→ WHAT THIS TASK INVOLVES
Among the entries below, find each line holding "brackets" and return it.

Recorded data:
○ ○ ○
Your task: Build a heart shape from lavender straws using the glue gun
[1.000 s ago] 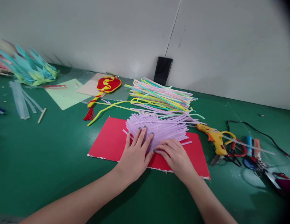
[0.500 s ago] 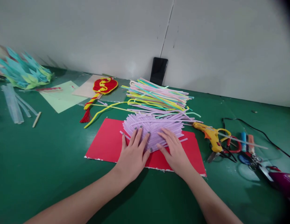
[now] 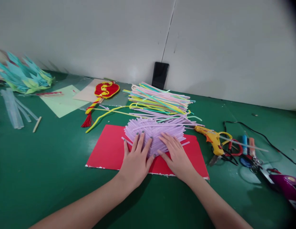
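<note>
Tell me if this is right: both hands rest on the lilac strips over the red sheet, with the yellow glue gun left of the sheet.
Not quite: in the head view, the yellow glue gun lies right of the red sheet, not left. The left hand and right hand do rest on the lilac strips.

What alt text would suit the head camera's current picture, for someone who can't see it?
A person's left hand and right hand rest on lavender strips atop a red board on a green table. Behind lies a multicolored strip pile; to the right, a yellow glue gun.
</note>
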Demonstrator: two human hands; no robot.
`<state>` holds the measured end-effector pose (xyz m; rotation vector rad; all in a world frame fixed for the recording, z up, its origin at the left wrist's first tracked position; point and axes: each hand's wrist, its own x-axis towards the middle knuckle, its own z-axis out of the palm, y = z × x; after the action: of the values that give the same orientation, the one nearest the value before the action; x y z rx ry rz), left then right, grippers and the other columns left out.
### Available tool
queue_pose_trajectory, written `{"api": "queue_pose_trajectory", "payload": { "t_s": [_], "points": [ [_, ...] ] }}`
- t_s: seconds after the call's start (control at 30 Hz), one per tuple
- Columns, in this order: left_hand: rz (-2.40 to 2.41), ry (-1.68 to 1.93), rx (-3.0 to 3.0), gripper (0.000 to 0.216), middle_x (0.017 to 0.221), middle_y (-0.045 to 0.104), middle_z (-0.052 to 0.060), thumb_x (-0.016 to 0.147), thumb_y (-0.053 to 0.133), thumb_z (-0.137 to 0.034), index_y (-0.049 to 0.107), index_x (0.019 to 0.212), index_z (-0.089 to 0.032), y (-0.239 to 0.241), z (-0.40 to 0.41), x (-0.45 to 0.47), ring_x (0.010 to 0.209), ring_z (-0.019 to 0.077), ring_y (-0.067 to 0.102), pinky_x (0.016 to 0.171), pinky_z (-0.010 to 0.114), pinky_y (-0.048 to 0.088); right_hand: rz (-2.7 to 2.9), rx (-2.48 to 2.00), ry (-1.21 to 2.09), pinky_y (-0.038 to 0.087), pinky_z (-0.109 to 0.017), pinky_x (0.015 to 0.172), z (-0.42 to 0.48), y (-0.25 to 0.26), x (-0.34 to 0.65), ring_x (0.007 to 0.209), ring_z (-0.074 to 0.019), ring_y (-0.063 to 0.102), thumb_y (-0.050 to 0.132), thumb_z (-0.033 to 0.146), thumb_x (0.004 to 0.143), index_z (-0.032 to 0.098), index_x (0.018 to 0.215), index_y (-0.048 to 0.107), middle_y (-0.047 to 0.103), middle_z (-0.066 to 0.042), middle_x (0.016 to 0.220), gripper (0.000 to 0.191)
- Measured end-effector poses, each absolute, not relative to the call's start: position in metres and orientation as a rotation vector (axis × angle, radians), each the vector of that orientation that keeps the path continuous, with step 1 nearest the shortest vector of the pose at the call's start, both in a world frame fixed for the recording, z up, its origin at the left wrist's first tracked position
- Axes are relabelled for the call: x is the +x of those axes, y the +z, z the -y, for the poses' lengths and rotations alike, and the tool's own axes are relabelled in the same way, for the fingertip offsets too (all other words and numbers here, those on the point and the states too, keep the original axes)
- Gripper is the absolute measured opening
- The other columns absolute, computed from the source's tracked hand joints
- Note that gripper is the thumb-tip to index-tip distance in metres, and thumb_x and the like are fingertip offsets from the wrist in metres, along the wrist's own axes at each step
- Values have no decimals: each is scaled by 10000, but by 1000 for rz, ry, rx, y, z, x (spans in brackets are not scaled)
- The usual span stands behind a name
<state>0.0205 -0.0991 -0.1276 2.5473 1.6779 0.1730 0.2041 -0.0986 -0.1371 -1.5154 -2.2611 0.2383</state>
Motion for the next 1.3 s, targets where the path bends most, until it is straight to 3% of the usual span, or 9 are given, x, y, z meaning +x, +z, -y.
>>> {"api": "queue_pose_trajectory", "payload": {
  "t_s": [0.33, 0.73, 0.83, 0.93, 1.03, 1.13, 1.3],
  "points": [
    [-1651, 157, 2564, 538, 1540, 187, 95, 946, 325, -433, 267, 1448, -245, -129, 96, 20, 1402, 304, 187, 1060, 641, 183, 2277, -1623, 140, 248, -511, 1120, 100, -138, 199, 1404, -242, 207, 402, 444, 926, 175, 1417, 328, 311, -98, 1496, 564],
    [-1646, 195, 2590, 524, 1535, 206, 86, 942, 347, -401, 283, 1441, -257, -130, 97, 18, 1402, 299, 195, 1062, 636, 196, 2216, -1574, 202, 253, -532, 1108, 105, -138, 198, 1404, -255, 206, 407, 452, 922, 219, 1418, 323, 322, -96, 1492, 554],
    [-1643, 187, 2587, 521, 1530, 218, 96, 939, 356, -395, 300, 1436, -250, -129, 97, 19, 1396, 306, 212, 1060, 640, 198, 2028, -1557, 205, 371, -473, 1043, 101, -132, 222, 1315, -240, 381, 424, 395, 923, 216, 1318, 455, 467, -113, 1384, 434],
    [-1631, 191, 2596, 513, 1529, 222, 90, 935, 368, -389, 320, 1427, -250, -127, 96, 20, 1394, 309, 217, 1061, 642, 198, 1721, -1702, -46, 445, -441, 929, 98, -125, 272, 1026, -242, 577, 467, 392, 891, 202, 994, 633, 642, -107, 1029, 272],
    [-1631, 201, 2603, 513, 1528, 226, 90, 934, 375, -383, 322, 1427, -248, -128, 96, 20, 1392, 312, 222, 1058, 645, 200, 1566, -2046, -265, 444, -460, 846, 100, -123, 328, 886, -279, 579, 442, 486, 857, 174, 877, 643, 625, -123, 876, 371],
    [-1632, 211, 2604, 509, 1524, 237, 97, 937, 368, -383, 325, 1425, -245, -130, 97, 19, 1389, 312, 230, 1057, 649, 194, 1439, -2327, -171, 441, -439, 792, 105, -128, 362, 827, -285, 570, 450, 554, 810, 175, 861, 630, 604, -93, 770, 422],
    [-1602, 268, 2628, 527, 1522, 243, 103, 944, 340, -401, 286, 1439, -228, -123, 93, 19, 1395, 295, 219, 1079, 623, 176, 1309, -2447, -4, 436, -406, 760, 106, -136, 371, 797, -267, 570, 415, 621, 789, 186, 836, 632, 596, -92, 819, 489]
  ]
}}
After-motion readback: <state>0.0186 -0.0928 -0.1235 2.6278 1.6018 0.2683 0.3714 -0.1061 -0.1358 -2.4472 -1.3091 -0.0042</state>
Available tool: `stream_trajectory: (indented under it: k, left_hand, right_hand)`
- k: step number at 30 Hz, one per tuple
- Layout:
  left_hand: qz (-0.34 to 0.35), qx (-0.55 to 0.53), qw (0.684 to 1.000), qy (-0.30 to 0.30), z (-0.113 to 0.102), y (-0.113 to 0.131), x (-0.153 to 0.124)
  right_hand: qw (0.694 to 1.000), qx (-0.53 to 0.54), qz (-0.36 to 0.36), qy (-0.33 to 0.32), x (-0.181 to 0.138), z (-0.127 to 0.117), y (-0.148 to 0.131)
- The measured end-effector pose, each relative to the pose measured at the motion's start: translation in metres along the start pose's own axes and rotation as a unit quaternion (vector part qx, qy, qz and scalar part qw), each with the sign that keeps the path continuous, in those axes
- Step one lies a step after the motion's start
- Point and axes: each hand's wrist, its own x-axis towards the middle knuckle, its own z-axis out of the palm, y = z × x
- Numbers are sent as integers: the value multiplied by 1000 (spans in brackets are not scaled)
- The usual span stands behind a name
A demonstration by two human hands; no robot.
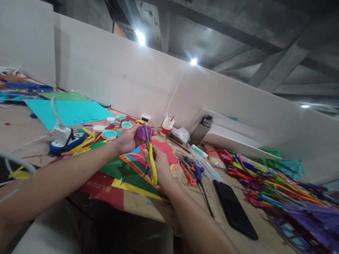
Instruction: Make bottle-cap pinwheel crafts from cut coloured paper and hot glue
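Note:
My left hand (pixel 129 140) is closed around a small round purple piece (pixel 142 133), with fingertips showing past its right side. In my right hand (pixel 161 162) is a pair of scissors with yellow handles (pixel 153 165). Their dark blades (pixel 146 134) point up and away, crossing in front of the purple piece; I cannot tell whether they touch it. Beneath both hands lie overlapping coloured sheets, among them a red sheet (pixel 165 150) and a green sheet (pixel 112 168).
Several round lids with blue insides (pixel 109 134) lie left of my hands, near a power strip (pixel 67 141) with a white plug. To the right are a blue glue gun (pixel 198 173), a black phone (pixel 234 208), a bottle (pixel 200 131), a paper cup (pixel 167 125) and pipe cleaners (pixel 265 180).

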Motion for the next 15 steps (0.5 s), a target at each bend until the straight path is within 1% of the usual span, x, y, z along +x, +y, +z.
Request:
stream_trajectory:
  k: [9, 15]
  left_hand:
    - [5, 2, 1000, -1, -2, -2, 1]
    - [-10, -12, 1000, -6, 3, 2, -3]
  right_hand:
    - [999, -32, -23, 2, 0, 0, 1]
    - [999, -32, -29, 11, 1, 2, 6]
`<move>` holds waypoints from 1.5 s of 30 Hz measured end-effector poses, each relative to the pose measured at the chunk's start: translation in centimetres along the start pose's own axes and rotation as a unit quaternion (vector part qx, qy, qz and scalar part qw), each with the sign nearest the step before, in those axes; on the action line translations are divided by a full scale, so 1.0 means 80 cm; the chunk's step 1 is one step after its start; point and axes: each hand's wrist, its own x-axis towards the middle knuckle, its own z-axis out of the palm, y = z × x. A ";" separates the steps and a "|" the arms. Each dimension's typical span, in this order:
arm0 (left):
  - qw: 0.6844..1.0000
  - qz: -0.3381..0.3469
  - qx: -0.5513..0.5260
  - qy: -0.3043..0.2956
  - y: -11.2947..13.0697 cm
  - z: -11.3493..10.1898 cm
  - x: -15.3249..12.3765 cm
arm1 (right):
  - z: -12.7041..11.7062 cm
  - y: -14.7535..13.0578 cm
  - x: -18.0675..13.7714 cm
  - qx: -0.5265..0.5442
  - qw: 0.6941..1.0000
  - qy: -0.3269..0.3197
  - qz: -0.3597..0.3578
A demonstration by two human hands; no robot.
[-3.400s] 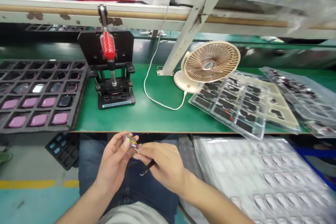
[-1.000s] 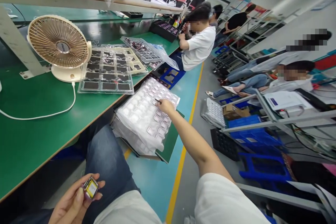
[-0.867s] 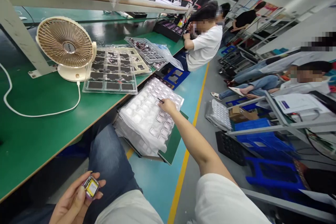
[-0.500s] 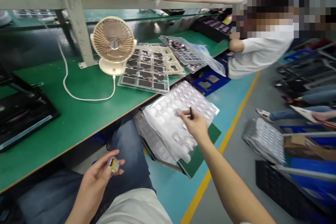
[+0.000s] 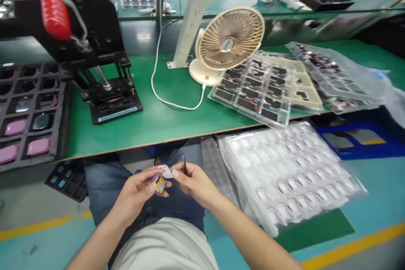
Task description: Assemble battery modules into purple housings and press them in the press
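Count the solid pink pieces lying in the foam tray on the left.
3: left piece and right piece in the nearest row, upper piece in the row behind. The foam tray runs out of frame, so others may be hidden.

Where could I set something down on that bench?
The bench is bare between press and fan, around the white cable, down to its front edge. Crowded: left of the press, a foam tray; right of the fan, overlapping plastic trays.
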 end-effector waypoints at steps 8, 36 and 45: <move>0.997 0.047 -0.058 -0.006 0.005 -0.021 -0.008 | 0.031 -0.016 0.001 -0.085 0.980 -0.017 -0.177; 0.980 0.184 0.015 0.067 0.000 -0.023 -0.014 | 0.050 0.008 0.001 -0.441 0.723 -0.022 -0.531; 0.969 0.156 0.027 0.191 -0.007 -0.007 -0.019 | 0.064 0.009 0.013 -0.485 0.694 0.051 -0.530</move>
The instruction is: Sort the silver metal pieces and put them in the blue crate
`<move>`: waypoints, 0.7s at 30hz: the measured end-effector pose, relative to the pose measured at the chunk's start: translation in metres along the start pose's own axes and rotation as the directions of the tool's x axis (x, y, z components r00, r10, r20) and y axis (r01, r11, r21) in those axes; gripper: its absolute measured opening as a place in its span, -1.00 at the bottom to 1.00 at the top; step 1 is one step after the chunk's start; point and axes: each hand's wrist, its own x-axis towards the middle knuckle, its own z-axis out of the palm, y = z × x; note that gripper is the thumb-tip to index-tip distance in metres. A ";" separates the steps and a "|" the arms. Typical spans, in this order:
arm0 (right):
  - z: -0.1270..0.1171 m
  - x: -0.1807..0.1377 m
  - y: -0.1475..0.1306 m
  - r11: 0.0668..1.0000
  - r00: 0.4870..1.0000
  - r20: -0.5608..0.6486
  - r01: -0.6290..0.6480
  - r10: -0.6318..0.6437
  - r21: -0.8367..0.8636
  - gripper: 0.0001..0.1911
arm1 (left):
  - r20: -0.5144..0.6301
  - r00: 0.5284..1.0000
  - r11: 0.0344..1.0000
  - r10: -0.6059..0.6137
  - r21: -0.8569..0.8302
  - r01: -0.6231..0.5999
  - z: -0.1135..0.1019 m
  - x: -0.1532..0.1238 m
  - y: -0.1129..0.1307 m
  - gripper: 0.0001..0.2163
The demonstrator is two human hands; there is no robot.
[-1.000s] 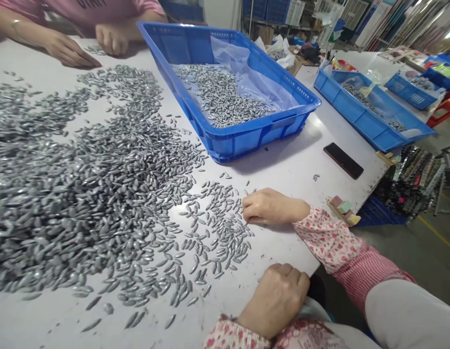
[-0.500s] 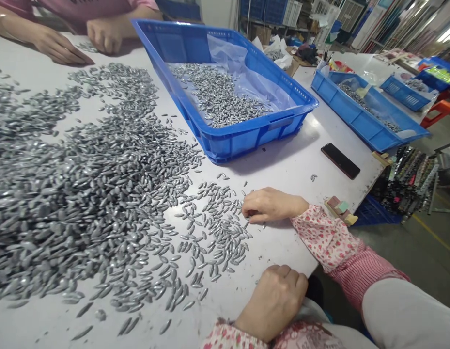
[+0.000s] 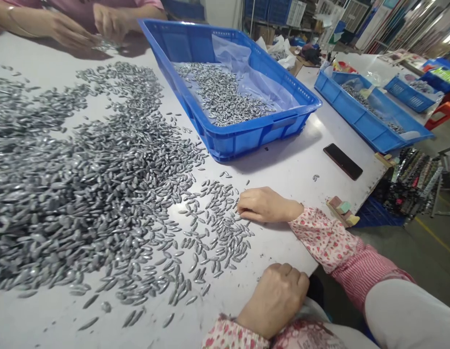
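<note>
Many small grey, glossy, pointed oval pieces (image 3: 112, 169) lie heaped over the white table. At the right edge of a thinner scatter of pieces (image 3: 228, 228), my right hand (image 3: 264, 204) rests low on the tabletop. Its fingers are curled together and touch the scatter; whatever they hold is hidden. Nearer to me, my left hand (image 3: 277, 300) lies as a loose fist at the table's front edge, back up, apart from the pieces. Both wrists wear strawberry-print sleeves (image 3: 322, 237).
Beyond the heap stands a blue crate (image 3: 254, 140) lined with plastic, with similar pieces inside. A phone (image 3: 343, 161) and small coloured blocks (image 3: 343, 208) lie to the right. Another blue crate (image 3: 370, 114) is farther back. Across the table, a co-worker's hands (image 3: 72, 31) hold some pieces.
My right hand has shifted slightly left, against the scattered pieces. My left hand stays put. The co-worker's hands have risen from the table with pieces between them.
</note>
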 end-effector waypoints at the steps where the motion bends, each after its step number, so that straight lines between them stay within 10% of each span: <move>1: -0.001 -0.001 0.001 1.000 1.000 -0.003 -0.012 0.012 0.004 -0.85 | 0.000 1.000 1.000 0.002 0.000 -0.002 0.000 0.000 0.000 -0.89; 21: 0.012 0.007 0.000 0.998 0.986 -0.157 -0.060 0.062 0.017 -0.84 | 0.000 1.000 1.000 -0.005 0.010 0.005 0.000 0.000 0.002 -0.90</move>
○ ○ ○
→ FINISHED TASK
- Values have no decimals: each is scaled by 10000, but by 1000 for rz, ry, rx, y, z, x (spans in brackets are not scaled)
- Numbers are sent as integers: the value multiplied by 1000 (spans in brackets are not scaled)

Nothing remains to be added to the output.